> WHAT THE TASK REQUIRES:
Please report how many lines below contain "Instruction", writing nothing except the number.

[Dataset items]

● ● ● ● ●

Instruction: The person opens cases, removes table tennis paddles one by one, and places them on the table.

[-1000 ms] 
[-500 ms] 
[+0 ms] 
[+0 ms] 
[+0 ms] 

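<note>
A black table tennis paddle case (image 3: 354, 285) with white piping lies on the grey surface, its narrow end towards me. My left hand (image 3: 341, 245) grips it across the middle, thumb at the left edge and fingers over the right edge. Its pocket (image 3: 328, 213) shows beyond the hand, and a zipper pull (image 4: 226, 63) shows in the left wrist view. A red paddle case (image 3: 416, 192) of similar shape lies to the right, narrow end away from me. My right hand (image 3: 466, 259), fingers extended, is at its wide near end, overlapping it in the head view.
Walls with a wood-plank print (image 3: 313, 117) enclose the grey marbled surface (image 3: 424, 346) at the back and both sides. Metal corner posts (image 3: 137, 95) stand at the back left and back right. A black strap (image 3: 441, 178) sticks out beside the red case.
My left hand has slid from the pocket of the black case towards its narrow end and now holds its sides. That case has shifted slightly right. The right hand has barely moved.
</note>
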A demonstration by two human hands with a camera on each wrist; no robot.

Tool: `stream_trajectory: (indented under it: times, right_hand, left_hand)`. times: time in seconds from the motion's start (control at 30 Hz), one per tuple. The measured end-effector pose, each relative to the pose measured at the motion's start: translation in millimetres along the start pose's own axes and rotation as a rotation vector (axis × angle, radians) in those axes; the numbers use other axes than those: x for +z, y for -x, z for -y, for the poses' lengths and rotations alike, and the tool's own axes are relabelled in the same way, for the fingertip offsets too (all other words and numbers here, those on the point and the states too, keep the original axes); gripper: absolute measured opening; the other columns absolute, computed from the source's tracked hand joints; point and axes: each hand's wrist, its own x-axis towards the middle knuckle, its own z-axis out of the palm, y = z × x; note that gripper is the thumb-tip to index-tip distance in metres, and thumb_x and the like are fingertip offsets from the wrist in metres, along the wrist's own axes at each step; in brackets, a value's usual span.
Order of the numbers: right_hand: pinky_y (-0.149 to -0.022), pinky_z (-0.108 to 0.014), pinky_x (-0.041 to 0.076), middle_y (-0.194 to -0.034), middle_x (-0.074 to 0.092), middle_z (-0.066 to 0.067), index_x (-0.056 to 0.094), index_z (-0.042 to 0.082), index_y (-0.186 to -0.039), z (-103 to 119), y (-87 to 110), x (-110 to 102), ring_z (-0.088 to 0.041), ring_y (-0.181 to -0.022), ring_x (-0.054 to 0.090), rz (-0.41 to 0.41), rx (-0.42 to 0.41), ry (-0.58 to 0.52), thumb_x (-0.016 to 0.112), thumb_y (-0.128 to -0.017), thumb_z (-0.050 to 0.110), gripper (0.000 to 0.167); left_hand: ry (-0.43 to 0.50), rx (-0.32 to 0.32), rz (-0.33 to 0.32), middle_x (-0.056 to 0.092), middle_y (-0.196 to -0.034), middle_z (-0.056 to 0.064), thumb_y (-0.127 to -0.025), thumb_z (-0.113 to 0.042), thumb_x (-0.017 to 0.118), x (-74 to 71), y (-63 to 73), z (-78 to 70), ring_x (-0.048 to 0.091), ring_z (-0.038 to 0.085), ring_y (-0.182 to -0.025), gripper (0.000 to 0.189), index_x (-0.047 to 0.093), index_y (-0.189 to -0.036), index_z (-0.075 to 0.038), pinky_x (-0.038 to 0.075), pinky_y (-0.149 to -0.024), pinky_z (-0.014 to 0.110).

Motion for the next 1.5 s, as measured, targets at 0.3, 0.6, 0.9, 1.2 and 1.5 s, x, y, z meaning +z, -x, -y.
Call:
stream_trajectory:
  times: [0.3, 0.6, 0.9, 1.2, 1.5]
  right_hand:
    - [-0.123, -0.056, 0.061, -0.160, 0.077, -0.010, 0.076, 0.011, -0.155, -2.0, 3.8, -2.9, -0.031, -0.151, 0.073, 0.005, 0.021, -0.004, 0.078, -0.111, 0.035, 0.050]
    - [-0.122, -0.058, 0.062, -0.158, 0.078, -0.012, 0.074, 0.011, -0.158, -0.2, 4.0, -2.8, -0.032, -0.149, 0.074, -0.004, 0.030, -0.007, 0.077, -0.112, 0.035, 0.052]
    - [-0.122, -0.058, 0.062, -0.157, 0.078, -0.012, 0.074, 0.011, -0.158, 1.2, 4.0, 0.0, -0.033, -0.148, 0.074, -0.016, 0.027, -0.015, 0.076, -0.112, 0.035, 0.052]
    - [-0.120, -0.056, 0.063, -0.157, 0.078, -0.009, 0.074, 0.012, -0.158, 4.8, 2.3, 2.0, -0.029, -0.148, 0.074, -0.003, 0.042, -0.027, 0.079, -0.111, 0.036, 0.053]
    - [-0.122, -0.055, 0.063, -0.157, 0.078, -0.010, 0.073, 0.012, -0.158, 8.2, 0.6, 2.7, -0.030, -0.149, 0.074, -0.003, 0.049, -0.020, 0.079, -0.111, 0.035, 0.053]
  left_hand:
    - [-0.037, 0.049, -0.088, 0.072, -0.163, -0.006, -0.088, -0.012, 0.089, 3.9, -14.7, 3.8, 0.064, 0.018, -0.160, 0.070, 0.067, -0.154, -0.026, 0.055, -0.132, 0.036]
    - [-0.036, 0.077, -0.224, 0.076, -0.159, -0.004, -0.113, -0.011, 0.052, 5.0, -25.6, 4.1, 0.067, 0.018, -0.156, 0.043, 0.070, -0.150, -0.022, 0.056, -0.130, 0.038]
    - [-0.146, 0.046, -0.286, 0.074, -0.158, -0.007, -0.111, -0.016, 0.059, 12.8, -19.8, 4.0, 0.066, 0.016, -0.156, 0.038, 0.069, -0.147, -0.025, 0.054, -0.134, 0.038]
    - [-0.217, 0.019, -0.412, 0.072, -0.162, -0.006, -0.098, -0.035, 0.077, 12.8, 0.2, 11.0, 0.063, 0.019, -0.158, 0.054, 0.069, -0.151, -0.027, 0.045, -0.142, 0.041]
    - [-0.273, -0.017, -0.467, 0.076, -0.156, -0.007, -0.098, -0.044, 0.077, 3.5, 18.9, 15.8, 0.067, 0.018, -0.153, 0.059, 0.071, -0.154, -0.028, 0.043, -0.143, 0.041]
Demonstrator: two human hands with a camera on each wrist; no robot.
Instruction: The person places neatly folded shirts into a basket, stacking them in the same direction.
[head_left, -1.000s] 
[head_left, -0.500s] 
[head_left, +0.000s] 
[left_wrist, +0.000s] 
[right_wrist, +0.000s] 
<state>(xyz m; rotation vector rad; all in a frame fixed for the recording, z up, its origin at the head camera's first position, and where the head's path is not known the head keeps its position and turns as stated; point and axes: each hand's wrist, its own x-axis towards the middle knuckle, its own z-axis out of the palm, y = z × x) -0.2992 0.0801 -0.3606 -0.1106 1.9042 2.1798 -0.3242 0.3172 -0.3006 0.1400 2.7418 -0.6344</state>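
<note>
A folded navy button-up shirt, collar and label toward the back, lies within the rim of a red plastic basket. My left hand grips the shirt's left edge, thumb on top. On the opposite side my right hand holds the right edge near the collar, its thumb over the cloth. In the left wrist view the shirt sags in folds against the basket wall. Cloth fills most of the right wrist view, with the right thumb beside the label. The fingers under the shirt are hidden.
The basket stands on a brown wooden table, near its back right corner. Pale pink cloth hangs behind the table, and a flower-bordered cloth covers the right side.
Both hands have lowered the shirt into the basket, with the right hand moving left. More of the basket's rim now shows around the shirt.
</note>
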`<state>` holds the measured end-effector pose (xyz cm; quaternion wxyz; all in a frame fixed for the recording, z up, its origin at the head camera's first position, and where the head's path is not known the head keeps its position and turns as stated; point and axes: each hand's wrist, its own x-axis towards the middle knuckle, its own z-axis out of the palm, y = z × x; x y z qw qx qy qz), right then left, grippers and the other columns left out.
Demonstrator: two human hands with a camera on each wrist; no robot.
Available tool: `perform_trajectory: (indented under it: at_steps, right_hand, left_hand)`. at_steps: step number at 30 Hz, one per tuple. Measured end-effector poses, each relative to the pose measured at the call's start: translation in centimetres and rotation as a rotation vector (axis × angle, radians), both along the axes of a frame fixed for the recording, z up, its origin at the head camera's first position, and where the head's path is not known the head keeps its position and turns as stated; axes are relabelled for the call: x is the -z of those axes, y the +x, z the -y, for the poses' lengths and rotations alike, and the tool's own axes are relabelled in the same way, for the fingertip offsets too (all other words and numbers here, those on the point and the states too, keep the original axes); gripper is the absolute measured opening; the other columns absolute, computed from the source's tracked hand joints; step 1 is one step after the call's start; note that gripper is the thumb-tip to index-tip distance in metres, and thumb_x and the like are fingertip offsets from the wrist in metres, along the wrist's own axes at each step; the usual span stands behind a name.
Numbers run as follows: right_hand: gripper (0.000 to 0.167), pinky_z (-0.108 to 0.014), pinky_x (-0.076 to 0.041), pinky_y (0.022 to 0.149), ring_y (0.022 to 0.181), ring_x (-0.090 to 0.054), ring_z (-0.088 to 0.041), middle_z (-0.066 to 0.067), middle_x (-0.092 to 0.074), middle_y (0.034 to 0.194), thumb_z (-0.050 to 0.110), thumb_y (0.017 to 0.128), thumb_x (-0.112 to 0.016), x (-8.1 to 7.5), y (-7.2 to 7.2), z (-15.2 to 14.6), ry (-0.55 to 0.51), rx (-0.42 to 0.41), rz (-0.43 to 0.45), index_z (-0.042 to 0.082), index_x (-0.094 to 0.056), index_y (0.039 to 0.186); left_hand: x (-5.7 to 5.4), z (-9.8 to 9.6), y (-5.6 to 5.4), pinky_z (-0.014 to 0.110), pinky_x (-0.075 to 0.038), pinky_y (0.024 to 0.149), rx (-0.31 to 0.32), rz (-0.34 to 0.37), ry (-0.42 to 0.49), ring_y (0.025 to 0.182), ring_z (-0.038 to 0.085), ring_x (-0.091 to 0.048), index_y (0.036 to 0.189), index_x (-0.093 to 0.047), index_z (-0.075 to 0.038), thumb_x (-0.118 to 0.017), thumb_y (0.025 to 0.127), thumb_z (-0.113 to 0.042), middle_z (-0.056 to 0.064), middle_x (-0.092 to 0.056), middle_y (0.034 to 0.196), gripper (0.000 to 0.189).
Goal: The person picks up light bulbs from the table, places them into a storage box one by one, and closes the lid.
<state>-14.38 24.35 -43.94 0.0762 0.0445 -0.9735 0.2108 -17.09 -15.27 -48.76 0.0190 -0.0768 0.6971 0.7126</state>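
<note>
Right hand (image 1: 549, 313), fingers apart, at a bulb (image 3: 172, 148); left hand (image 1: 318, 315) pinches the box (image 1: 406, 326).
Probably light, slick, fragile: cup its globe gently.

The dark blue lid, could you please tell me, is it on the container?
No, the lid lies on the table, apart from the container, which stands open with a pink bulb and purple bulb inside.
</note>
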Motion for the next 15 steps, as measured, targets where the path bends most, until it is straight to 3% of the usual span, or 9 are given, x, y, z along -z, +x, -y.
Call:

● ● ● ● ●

> ANSWER TO THIS EXERCISE:
2